बुझ्नेलाई सिरिखण्ड नबुझ्नेलाई खुर्पाको बीड …

This popular Nepali proverb means, in other words, that if you have a diamond, it is only worth something to you if you recognize its value and put it to good use. If you don’t, the precious diamond is as good as a piece of rock. I learned this and many other pieces of proverbial wisdom when I was growing up in a small village about 20 kilometers outside the Kathmandu valley. I remember many small incidents from my village life. Back then, those …
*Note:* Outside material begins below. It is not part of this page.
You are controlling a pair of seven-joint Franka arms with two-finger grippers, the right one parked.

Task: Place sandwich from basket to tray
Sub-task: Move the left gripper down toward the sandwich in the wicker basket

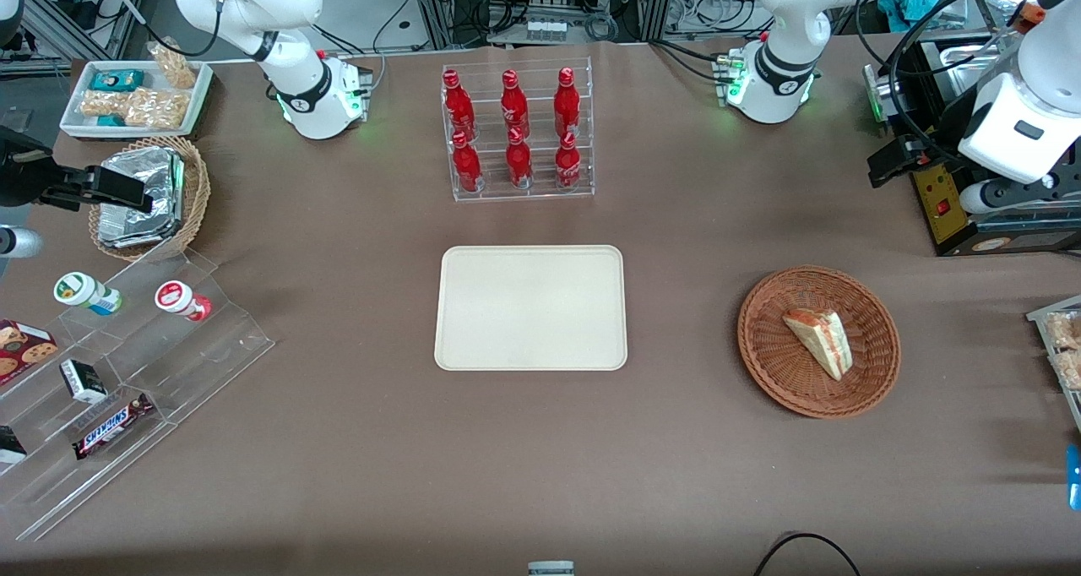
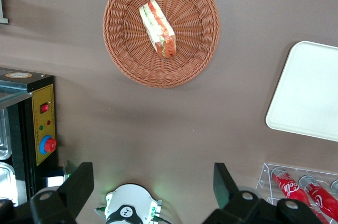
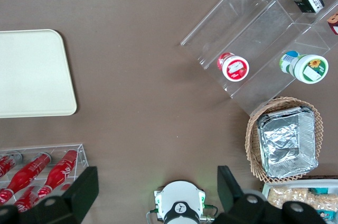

…incidents did not mean anything deep to me. However, now many of those incidents have become management mantras to me. I am always amazed at how one can relate management theory to rudimentary learning in a village. I would like to recount one such incident that serves as a clear example of the importance of soft skills in our professional careers.When I was growing up, there were two 13-year-old village boys, Surya and Baadal, whom I knew very well and still do. Even though they were cousins, they had very different characters. In addition to his studies, Surya would spend time playing around, talking, joking, meeting new people, and debating and arguing with others. He would never give up and always wanted to have fun. Baadal, on the other hand, was serious, more focused on his studies, and considered it silly to be talking to people for no reason. Both of them did well in their studies.
I am going to recount an incident, which I vividly remember, that happened about 25 years ago. The two boys were attending a family wedding party, to which I was also invited, when their grandfather asked them to go up to each and every guest and introduce themselves. Surya, the extrovert, loved the opportunity, and did what his grandfather said almost immediately. Baadal, the introvert, did not like the idea, and excused himself after meeting a few guests. The boys’ grandfather summoned them after an hour or so and asked them to summarize what they had found out from the conversations with the people they had met. I, about 17 years old then, was watching the whole thing with great curiosity since I enjoyed seeing Surya saying “Namaste” and introducing himself to everyone at the party. I was sort of jealous of him because I did not get the opportunity to say hello. Then I said to myself, “Okay, he is not my grandfather and I am just an invitee here. Also I am not a kid any more!”

Surya, the extrovert, summarized his findings in three points:
1. I do not remember half of their names, but I made sure they remembered mine
2. Some of them thought I was a crazy kid but I still didn’t stop
3. They were all having fun and loved being at the wedding party.

Baadal, the introvert, who had hardly met 10% of the crowd, summarized his findings quite differently. Here is what he had to say:
1. The crowd was very noisy
2. Some of them were talking about how bad the food was
3. Some of them thought Surya was a silly kid.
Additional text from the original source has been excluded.